Directions:
Write out again, exactly, the lines below starting at the one with "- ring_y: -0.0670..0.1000" and ending at the one with "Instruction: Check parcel".

Collected material:
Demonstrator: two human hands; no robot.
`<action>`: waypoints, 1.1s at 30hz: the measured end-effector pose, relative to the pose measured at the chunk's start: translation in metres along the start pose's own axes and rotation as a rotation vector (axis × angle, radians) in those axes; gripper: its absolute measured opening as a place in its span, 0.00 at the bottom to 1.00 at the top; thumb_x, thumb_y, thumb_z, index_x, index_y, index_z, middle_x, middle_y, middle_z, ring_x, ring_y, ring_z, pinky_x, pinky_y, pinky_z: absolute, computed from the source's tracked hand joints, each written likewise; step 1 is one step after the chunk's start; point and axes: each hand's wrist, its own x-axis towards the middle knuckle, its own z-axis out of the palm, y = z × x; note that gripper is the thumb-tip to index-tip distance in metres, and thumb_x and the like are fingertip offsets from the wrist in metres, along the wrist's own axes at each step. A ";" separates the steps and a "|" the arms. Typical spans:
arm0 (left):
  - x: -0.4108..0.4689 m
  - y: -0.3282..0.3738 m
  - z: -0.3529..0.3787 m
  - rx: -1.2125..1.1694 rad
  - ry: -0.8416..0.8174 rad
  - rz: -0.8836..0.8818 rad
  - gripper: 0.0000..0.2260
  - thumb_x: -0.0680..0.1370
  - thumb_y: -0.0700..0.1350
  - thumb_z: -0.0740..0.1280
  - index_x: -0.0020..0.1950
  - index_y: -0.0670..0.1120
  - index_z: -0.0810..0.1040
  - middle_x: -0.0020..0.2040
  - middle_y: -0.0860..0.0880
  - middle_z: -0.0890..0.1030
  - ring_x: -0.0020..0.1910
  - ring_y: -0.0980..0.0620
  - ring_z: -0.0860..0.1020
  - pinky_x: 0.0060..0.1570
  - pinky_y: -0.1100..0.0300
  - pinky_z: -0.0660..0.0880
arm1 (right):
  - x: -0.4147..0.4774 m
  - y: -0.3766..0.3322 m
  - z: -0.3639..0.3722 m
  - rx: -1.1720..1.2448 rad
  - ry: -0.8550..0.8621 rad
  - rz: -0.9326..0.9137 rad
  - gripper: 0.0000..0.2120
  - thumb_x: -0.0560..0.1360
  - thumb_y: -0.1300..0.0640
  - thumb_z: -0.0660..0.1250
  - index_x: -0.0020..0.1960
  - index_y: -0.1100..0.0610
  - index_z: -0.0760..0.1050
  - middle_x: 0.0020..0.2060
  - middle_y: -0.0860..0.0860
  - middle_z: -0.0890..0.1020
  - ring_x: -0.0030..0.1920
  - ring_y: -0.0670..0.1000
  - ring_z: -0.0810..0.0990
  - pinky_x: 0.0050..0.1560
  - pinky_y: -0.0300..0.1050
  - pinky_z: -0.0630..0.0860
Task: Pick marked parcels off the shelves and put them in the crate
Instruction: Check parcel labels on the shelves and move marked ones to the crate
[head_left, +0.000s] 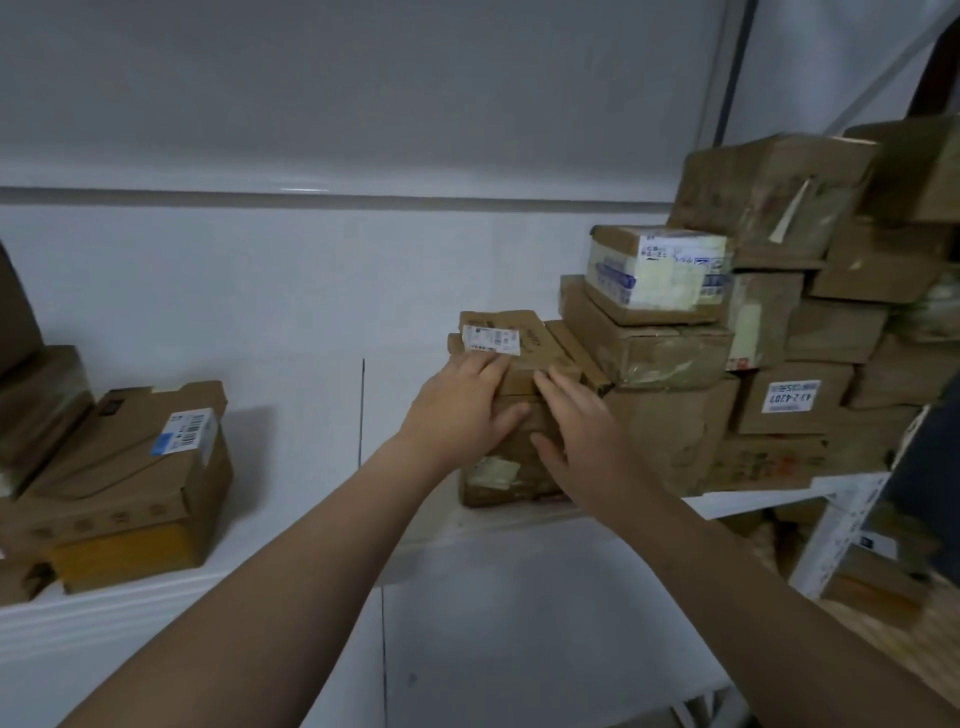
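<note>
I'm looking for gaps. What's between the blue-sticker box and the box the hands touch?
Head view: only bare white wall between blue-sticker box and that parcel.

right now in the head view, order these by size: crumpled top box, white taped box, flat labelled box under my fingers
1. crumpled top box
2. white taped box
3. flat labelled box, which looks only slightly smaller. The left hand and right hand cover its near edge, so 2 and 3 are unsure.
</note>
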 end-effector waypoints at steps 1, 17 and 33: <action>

Answer to this problem:
  - ring_y: -0.0670..0.1000
  - ring_z: -0.0810..0.0990
  - pinky_x: 0.0050..0.1560
  - pinky_y: -0.0300..0.1050
  - pinky_z: -0.0630..0.0860
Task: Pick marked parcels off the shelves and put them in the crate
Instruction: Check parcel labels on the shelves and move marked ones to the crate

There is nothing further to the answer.